The actual question I am going to focus on for this part is this:
Do you agree or disagree with the following statement? Face-to-face communication is better than other types of communication, such as letters, email, or telephone calls. Use specific reasons and details to support your answer.
I chose this prompt out of the ones available because this one is actually pretty personal to me. As some of you may know, I have a boyfriend, and the reason I hardly talk about him much (at least, compared to the amount other girls talk about theirs) is because he's hardly around. As we'd known each other and went to the same school since sixth grade, he had moved to California toward the end of my eighth grade year, and we hadn't seen each other until this past summer, when we had finally started dating.
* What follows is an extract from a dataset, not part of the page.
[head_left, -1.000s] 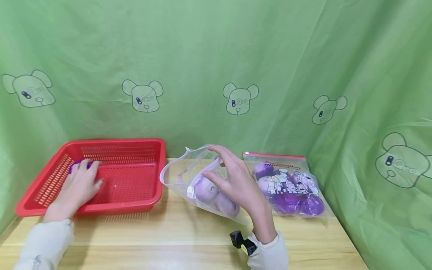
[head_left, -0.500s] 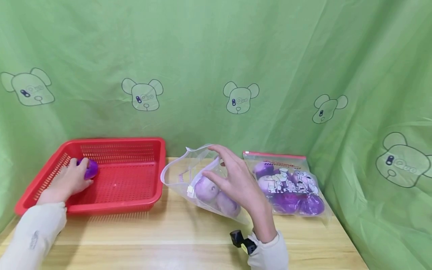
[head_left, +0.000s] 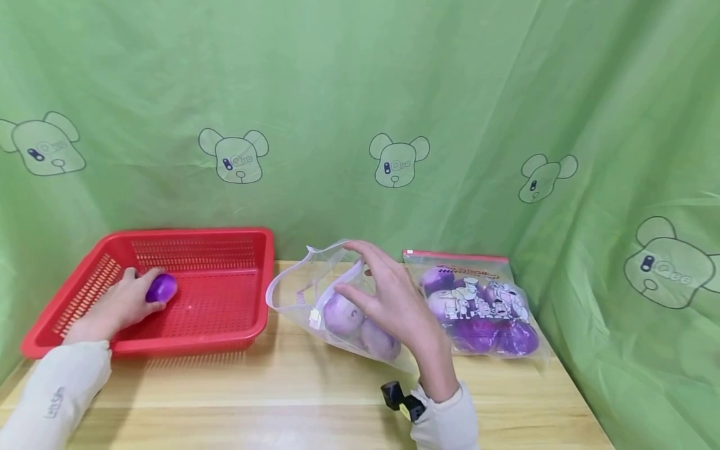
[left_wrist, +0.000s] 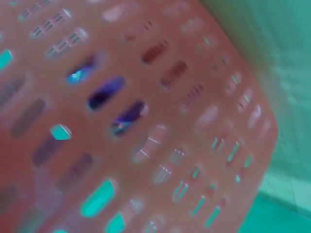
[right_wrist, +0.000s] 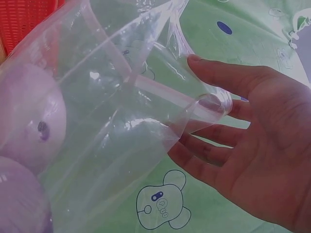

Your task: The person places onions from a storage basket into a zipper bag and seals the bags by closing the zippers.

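In the head view, my left hand [head_left: 120,301] is inside the red basket [head_left: 225,345] at its left end. Its fingers and thumb hold a shiny purple ball-shaped item [head_left: 164,288]; I cannot tell its exact kind. Only slotted basket wall [left_wrist: 160,111] fills the left wrist view, with purple showing through some slots. My right hand [head_left: 396,300] holds a clear zip bag [right_wrist: 121,107] at its mouth, which gapes toward the basket. Thumb and fingers stand apart at the rim, some fingers seen through the plastic. Pale purple round items [right_wrist: 34,116] lie in the bag.
A second zip bag [head_left: 478,300] with a red top strip and cartoon print lies to the right, filled with several purple round items. Everything rests on a wooden table [head_left: 253,400]. A green curtain [head_left: 326,94] with mouse-head prints hangs behind and at the sides.
My left hand has shifted slightly left and then back right, and the purple ball, mostly covered before, has moved right and shows more. My right hand and its bag have stayed in place.
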Motion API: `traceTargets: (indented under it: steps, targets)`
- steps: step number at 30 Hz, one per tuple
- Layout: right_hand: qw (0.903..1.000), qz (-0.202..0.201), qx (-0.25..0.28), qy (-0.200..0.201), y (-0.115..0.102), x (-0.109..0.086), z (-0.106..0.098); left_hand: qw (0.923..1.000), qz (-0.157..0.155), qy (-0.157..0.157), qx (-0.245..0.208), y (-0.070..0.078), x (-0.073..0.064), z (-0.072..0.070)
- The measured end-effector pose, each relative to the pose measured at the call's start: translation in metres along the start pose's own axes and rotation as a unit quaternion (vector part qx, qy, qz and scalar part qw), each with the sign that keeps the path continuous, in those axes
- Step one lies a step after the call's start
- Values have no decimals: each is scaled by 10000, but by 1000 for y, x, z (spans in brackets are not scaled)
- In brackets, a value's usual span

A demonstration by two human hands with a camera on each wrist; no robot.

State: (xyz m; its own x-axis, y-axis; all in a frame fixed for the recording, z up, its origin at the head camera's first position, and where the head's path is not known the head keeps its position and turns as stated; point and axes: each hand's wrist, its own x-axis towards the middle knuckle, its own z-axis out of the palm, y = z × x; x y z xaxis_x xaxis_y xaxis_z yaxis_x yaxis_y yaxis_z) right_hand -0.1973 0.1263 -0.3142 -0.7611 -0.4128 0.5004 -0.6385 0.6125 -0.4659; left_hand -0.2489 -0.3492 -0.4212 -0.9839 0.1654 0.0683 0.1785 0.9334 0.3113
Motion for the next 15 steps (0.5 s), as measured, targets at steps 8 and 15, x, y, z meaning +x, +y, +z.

I really didn't know what to think when he had left again. I really did have mixed feelings about him leaving again; on one hand, I was all right with it because we still had means of communicating each other: through the internet, talking on the phone, and I was used to this sort of communication from someone else. I thought it would be perfectly fine until we saw each other again, and I would hold my own.
Yet, in some ways, it wasn't perfectly fine (which would soon lead me to my point, in case you did not realize that I am not using this post solely to vent about my personal problems), and it was especially so in ways I could not describe in words. Even though I still had a chance to hear his voice and read his
But I digress.
Even though technology has advanced to the point where the person could almost literally be in front of your face speaking to you even if you are miles and miles apart, there is still something missing from that type of communication that is only present in real, face-to-face contact. There is simply that feeling one gets, especially if it is someone he or she truly loves, that is brought about when the other person is present yet lays dormant when a screen conceals him. There is a coldness that is melted with love's warm touch; a coldness of the heart that materializes when all one needs is someone there - a certain beloved someone - and that someone is not present, nor will be present for quite some time. Though I can talk to my boyfriend over the phone or over webcam, we can't hug or kiss over the computer (and don't even begin to mention the cheap "x"es and "o"s, because they died out in the late nineties), and that alone would leave an emptiness in anyone's heart.
Aaaaaand look at me, being all angst-y and writing sad poetry.
I should save it for if I get a Livejournal.